A sharp slowdown in viscosity growth at concentrations above 30% was found (Figure 1). This may be associated with the beginning of conformational rearrangements, namely, fibroin from the globular conformation occurring in dilute solutions transformed to the anisotropic α-helix conformation that resulted in the formation of β-folded structures. This assumption was confirmed by the results of a nephelometric study, which showed a sharp increase in the optical density of the solution in this concentration range (Figure 2).
Electrospinning was carried out using the free surface of an electrode coated with a polymer solution.

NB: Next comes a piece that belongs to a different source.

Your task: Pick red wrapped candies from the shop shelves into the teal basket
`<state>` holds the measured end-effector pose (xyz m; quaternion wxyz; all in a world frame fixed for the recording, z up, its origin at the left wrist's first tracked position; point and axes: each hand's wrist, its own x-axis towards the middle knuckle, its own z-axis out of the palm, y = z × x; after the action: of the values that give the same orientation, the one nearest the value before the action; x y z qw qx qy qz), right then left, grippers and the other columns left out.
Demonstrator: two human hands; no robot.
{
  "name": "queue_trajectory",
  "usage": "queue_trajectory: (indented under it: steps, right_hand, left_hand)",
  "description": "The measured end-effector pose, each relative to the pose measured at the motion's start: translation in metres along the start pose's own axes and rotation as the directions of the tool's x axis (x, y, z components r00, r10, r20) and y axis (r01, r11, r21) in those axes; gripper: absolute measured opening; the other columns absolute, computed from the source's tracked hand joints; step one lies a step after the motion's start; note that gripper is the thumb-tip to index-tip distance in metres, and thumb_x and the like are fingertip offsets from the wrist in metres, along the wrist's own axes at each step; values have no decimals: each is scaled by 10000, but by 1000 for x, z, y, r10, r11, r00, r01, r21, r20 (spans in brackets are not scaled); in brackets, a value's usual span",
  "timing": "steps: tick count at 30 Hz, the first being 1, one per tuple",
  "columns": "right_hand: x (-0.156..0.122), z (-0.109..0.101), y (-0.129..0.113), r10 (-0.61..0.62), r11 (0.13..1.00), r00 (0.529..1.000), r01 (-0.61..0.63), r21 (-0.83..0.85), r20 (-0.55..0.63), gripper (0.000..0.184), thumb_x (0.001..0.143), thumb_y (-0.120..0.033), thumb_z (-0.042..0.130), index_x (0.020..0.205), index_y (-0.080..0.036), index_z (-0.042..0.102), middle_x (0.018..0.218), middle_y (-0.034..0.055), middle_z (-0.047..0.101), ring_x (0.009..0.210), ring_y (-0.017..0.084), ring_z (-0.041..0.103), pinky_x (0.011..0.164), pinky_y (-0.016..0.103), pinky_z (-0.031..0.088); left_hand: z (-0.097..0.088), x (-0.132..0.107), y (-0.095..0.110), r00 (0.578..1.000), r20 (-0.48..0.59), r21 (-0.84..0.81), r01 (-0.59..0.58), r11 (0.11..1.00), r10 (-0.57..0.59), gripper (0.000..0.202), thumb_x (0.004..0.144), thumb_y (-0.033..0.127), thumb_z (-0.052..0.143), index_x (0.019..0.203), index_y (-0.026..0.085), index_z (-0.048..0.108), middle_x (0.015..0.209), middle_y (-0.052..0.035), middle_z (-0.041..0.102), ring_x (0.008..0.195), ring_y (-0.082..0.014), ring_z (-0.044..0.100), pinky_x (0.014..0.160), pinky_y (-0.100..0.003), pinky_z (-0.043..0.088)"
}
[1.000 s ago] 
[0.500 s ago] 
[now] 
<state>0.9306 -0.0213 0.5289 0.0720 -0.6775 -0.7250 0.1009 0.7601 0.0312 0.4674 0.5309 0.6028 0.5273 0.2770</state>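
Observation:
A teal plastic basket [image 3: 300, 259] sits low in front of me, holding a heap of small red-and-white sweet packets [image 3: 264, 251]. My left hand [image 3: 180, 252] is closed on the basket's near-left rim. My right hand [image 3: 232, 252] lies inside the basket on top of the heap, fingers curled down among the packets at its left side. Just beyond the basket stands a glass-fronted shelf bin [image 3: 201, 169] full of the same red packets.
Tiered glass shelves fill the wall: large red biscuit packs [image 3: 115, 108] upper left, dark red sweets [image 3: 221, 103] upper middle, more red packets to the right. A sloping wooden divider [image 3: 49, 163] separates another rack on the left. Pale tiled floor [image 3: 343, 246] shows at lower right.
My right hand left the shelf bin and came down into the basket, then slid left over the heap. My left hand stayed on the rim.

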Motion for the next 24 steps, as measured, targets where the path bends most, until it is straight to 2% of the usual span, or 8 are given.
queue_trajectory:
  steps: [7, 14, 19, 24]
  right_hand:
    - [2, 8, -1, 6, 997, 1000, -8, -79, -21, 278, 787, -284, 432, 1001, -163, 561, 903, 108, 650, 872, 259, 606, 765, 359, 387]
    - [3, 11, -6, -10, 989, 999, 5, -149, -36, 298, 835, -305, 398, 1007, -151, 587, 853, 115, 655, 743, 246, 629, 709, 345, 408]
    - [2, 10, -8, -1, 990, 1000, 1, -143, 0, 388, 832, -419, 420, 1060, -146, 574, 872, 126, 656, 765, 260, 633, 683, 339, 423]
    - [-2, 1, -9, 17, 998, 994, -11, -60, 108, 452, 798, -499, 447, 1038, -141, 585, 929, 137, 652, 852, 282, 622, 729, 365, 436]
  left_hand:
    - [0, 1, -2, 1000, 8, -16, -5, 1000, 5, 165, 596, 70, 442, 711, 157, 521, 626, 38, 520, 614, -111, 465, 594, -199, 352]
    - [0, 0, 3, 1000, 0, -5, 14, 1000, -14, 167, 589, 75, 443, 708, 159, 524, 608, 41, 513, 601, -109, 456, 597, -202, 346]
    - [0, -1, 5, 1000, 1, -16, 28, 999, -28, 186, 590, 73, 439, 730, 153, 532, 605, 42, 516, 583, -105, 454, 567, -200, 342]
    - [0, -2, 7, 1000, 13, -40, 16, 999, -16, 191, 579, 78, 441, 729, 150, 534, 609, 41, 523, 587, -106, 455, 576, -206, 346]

The AFM images of electrospun fibers from SF solutions with different concentrations (from approximately 10% (w/w) to approximately 30% (w/w)) or viscosities are shown in Table 2.
Electrospinning and fiber formation from solutions with a concentration below 10% did not occur even at an electrospinning voltage of 30 kV, and only splashing of the solution was observed. From the AFM images, it can be seen that the SF fibers were randomly arranged and intersected with each other. The interfiber space increased with increasing fiber thickness. As shown in Table 2, at a concentration of 10%, an electrospun fibrous material consisting of fibers with an average diameter of 0.61 µm was formed. An increase in the concentration of the solution resulted in a drastic increase in the fiber diameters. Non-woven mats with a diameter of 2.80 ± 0.2 µm were obtained from a solution with a concentration of 20% at a voltage of 23.0–26.4 kV. The fibers had a belt-like morphology instead of the usual wire morphology. This could be due to incomplete evaporation of the low vapor pressure solvent from the thick fibers. Of an SF solution at a concentration of 30%, the morphology of the resulting material lost its pronounced fibrous structure (Table 2). The fibers stuck together, probably due to incomplete evaporation of water from a thicker jet of a viscous SF solution. The fibrous matrices obtained from a solution with a concentration of 10% were not strong enough and were destroyed during subsequent manipulations associated with the modification of SF in order to reduce solubility. The solution with a concentration of 20% (w/w) was selected to prepare non-woven matrices for further modification and evaluation in vitro.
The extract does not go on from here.